Ärzte: Unternehmen bei Doping für den Job gefordert

Montgomery: Arbeitswelt muss den Menschen anpassen

Angesichts der zunehmenden Zahl von Arbeitnehmern, die Dopingmittel gegen Stress im Job nehmen, fordert Ärztepräsident Frank Ulrich Montgomery die Arbeitgeber zum Handeln auf.

Berlin - "Wenn Arbeit krank macht, liegt das meist an chronischer Überforderung und chronischem Stress", sagte der Präsident der Bundesärztekammer der "Neuen Osnabrücker Zeitung". "Dies fällt in die Verantwortung und Fürsorgepflicht von Arbeitgebern."

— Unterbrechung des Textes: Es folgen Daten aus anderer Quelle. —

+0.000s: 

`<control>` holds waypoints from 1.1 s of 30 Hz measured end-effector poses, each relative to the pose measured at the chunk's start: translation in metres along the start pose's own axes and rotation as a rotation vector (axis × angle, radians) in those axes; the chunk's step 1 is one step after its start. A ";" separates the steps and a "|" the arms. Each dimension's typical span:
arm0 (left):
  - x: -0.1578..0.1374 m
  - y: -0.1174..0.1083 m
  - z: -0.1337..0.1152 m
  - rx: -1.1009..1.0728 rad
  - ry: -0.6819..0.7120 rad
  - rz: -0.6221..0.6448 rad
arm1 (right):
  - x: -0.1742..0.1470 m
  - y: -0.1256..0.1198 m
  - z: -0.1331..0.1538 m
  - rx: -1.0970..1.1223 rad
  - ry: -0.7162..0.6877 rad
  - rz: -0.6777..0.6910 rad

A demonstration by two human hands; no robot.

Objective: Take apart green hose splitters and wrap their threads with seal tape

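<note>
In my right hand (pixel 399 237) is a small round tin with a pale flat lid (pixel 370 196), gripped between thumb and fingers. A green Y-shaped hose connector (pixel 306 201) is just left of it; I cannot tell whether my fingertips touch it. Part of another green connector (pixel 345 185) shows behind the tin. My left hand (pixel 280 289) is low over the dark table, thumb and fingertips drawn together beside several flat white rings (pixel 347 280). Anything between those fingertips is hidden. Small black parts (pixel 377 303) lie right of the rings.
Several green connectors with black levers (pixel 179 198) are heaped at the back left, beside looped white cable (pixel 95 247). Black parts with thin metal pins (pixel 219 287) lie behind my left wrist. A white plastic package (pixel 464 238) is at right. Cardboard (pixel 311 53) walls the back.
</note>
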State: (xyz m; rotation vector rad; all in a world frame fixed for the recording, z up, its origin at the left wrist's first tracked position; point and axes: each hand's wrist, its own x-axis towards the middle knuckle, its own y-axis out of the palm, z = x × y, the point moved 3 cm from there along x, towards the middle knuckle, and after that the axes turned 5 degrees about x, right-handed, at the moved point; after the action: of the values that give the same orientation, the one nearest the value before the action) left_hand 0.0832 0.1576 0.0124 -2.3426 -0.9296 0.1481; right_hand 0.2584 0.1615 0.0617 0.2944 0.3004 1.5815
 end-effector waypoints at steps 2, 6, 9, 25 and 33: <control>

Auswirkungen des Dauerstresses seien ernsthafte psychische und psychosomatische Krankheiten wie Depressionen, Angststörungen, Rückenschmerzen, Tinnitus oder Herz-Kreislauf-Erkrankungen, warnte Montgomery. Auch Zeit- und Leistungsdruck sowie Stress durch ständige Erreichbarkeit könnten krank machen. "Es wird höchste Zeit, dass die Arbeitgeber erkennen, dass sich die Arbeitswelt wieder den Menschen anpassen muss, statt vorrangig Renditeerwartungen zu erfüllen."

Knapp drei Millionen Menschen in Deutschland haben schon einmal verschreibungspflichtige Pillen geschluckt, um am Arbeitsplatz leistungsfähiger zu sein, wie aus einer am Dienstag veröffentlichten Studie der Krankenkasse DAK-Gesundheit hervorgeht. Der Anteil der sich aufputschenden Beschäftigten stieg demnach binnen sechs Jahren von 4,7 auf 6,7 Prozent.